Eddy Kapend, condamné, puis amnistié dans le dossier de l’assassinat de M’zee Laurent-Désiré Kabila, n’a pas fait le déplacement de Lubumbashi. Il a plutôt choisi cette journée du 17 mai, date de l’entrée triomphale des troupes de l’AFDL à Kinshasa, pour tenir une conférence de presse.
L’occasion faisant le larron, Eddy Kapend s’est désolidarisé de tout ce qui se fait à Lubumbashi. «Je n’y comprends rien. Des gens sérieux devraient s’interdire pareille réflexion », a-t-il dit, critiquant sévèrement le Forum de Lubumbashi.
Délivré de la geôle de Makala par le Président Félix Tshisekedi, Eddy Kapend soupçonne un agenda caché derrière le Forum de Lubumbashi : « S’il doit avoir la réconciliation, ça doit être la réconciliation entre les politiciens et le peuple. Ce peuple a faim. Les politiciens ont plusieurs mécanismes de réconciliation, le Parlement existe. Cette rencontre de Lubumbashi n’a rien de réconciliation ».
Le choix de la date du 17 mai, pour la tenue de ce Forum, le révolte : «Je ne comprends pas qu’on ait choisi cette date pour organiser le Forum interkatangais». Enfin de compte, il note que ce Forum porte la marque d’une «réconciliation à géométrie variable» et relève d’une «grosse manipulation ».

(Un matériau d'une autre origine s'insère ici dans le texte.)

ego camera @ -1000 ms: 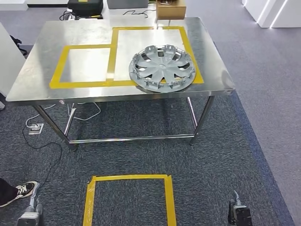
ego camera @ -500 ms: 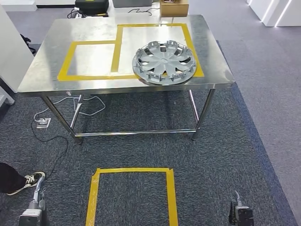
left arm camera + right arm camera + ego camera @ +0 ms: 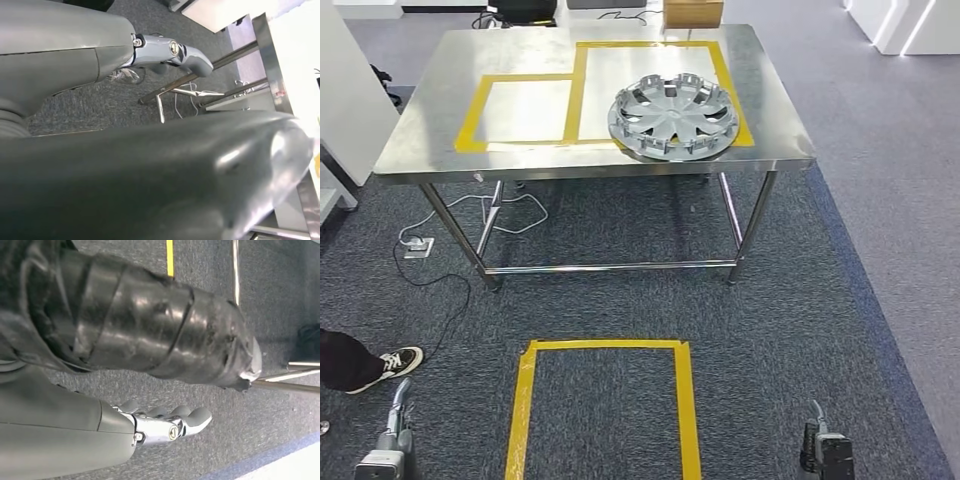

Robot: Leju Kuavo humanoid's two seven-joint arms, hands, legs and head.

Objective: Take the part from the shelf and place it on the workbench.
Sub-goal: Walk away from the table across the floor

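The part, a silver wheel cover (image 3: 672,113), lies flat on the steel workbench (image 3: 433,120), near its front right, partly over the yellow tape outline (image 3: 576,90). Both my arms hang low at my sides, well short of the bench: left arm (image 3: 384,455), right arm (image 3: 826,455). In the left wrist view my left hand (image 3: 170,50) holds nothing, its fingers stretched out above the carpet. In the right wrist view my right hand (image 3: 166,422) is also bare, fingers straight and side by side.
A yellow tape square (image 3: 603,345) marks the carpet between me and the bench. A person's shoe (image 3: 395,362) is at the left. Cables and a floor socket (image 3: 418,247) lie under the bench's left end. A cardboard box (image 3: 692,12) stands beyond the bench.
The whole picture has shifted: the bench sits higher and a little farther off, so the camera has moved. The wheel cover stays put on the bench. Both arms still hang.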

Le Camp Tshisekedi aux aguets
A Kinshasa, le camp Tshisekedi suit de près ce qui se dit à Lubumbashi. Si Mgr Fulgence Muteba, initiateur du Forum, exclut tout objectif politique, des observateurs pensent que l’unité et la réconciliation des Katangais a des visées bien plus politique qu’on ne le croit.
Un cadre de l’UDPS, le parti au pouvoir, ne va pas avec le dos de la cuillère : «Les Katangais n’ont jamais digéré l’arrivée au pouvoir de leurs principaux rivaux, les Kasaïens. A Lubumbashi, ils ont accepté de mettre de côté leurs divergences, enterrer leur hache de guerre pour s’unir autour d’un seul combat : reconquérir le pouvoir. On n’est pas dupe. Nous savons ce qui se passe. On n’est pas non plus naïf. En face, ils vont nous trouver sur leur chemin. Nous nous nous préparons aussi à conserver le plus longtemps possible ce pouvoir. Nous l’arracher ne sera pas une partie de plaisir ».